Aquí es donde el gigante asiático entra en juego, y la Nueva Ruta de la Seda también. La invasión de Ucrania fuerza a Europa a tener que protegerse de Putin, pero a Estados Unidos a defenderla mientras hace lo mismo con Taiwán, Corea del Sur, Japón o Australia. Una estrategia de largo alcance que compromete a Europa en su pretendido proyecto de convertirse en tercer actor global.

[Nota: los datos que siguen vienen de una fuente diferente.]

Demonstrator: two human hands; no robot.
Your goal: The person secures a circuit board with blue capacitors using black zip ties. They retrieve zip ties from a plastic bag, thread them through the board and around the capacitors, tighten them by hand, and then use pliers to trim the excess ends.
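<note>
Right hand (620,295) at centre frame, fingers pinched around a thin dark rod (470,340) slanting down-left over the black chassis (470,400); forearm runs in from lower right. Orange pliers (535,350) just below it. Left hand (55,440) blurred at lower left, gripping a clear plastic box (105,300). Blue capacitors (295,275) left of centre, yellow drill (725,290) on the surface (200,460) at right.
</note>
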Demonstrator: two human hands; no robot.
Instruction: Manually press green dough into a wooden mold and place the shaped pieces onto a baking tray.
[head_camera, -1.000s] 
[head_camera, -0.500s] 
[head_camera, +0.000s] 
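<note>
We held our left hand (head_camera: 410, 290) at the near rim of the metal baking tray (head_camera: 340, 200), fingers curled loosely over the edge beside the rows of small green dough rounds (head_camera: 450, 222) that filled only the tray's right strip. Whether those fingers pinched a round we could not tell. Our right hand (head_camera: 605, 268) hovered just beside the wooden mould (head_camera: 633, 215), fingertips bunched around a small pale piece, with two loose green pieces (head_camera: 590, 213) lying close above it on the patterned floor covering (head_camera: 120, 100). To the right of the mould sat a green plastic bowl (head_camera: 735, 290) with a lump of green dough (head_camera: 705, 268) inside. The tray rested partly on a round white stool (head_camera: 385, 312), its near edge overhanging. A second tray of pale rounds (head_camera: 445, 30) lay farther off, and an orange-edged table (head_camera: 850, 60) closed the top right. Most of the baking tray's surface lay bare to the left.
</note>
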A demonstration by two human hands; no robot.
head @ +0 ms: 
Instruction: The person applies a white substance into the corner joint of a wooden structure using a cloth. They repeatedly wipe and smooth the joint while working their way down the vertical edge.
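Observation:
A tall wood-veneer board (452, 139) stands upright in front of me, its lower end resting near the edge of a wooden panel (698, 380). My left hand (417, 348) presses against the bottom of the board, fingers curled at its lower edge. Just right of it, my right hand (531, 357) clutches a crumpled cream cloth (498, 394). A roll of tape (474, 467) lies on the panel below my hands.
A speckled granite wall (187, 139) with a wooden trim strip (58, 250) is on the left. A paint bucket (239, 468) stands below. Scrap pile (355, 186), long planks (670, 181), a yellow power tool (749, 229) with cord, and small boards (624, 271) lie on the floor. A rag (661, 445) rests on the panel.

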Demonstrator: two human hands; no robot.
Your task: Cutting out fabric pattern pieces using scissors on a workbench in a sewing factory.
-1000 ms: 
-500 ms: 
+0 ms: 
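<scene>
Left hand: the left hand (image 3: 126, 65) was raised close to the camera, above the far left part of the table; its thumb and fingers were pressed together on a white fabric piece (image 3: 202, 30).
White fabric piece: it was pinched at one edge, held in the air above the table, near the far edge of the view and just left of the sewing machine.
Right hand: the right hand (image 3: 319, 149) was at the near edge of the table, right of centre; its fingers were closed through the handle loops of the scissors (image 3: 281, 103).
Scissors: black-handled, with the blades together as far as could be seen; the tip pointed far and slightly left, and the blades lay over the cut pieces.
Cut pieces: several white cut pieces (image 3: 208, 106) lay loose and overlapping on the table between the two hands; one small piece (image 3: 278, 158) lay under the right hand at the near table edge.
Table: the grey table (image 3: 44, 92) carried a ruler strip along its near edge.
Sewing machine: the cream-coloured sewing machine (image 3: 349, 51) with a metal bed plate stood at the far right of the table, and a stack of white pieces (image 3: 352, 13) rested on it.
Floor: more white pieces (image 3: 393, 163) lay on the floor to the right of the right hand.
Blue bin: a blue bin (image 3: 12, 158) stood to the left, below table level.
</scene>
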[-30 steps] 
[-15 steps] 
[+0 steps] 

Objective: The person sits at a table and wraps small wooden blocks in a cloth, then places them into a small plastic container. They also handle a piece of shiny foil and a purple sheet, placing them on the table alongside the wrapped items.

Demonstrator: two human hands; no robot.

No en balde le obliga a invertir en seguridad y reformular su modelo de estabilidad interna ante los retos socioeconómicos que se vislumbran y que ahora le exigen militarizarse frente a un imperio gamberro con capacidades intimidatorias y de resistencia que desbordan las europeas a corto y medio plazo.

Pensar este escenario está sujeto a urgencias que comprometen incluso nuestra supervivencia. Por eso, la política europea exige consensos entre los grandes partidos políticos que erradiquen la polarización y todo lo que mine nuestra unidad. Europa necesita políticas realistas que sirvan a ideales democráticos. Lo explicaba Harold Mackinder en Democratic Ideals and Reality hace un siglo cuando prevenía a Europa de los riesgos del momentum que vivía durante las negociaciones del Tratado de Versalles en 1919. La historia vuelve a pivotar sobre la geografía. La Nueva Ruta de la Seda quiere instaurar una hegemonía que someta al Viejo Continente a los intereses geopolíticos de una superpotencia euroasiática que, bajo el liderazgo chino y la ayuda rusa, se extienda del Volga al Yangtsé.

Por ello, Rusia no duda en mostrarse ante Europa como un pretoriano con poder nuclear y convencional al que nutre militarmente una extraordinaria industria de armamentos. Un matón con musculatura espartana que ha disciplinado a su pueblo bajo un diseño vertical que excepciona la democracia y silencia a cualquier opositor con el ruido de un zarismo tecnológico que hegemoniza las redes sociales. Un mafioso que ha militarizado su economía con un PIB sumergido operativamente en la deep web. Gracias a este imperio gamberro, la competencia comercial europea frente a China a través del arancel verde que suponía su apuesta por una economía descarbonizada tendrá que esperar. La guerra en Ucrania ha frustrado este objetivo. Es más, ha logrado que China siga siendo nuestro primer socio comercial y aumente nuestra dependencia hacia ella gracias a una Ruta de la Seda que se hace más irremplazable que antes. Sobre todo, si se quiere que China medie y ponga fin a la guerra. La historia vuelve a ponernos a prueba, como decía Mackinder, comprometiendo la libertad de Europa.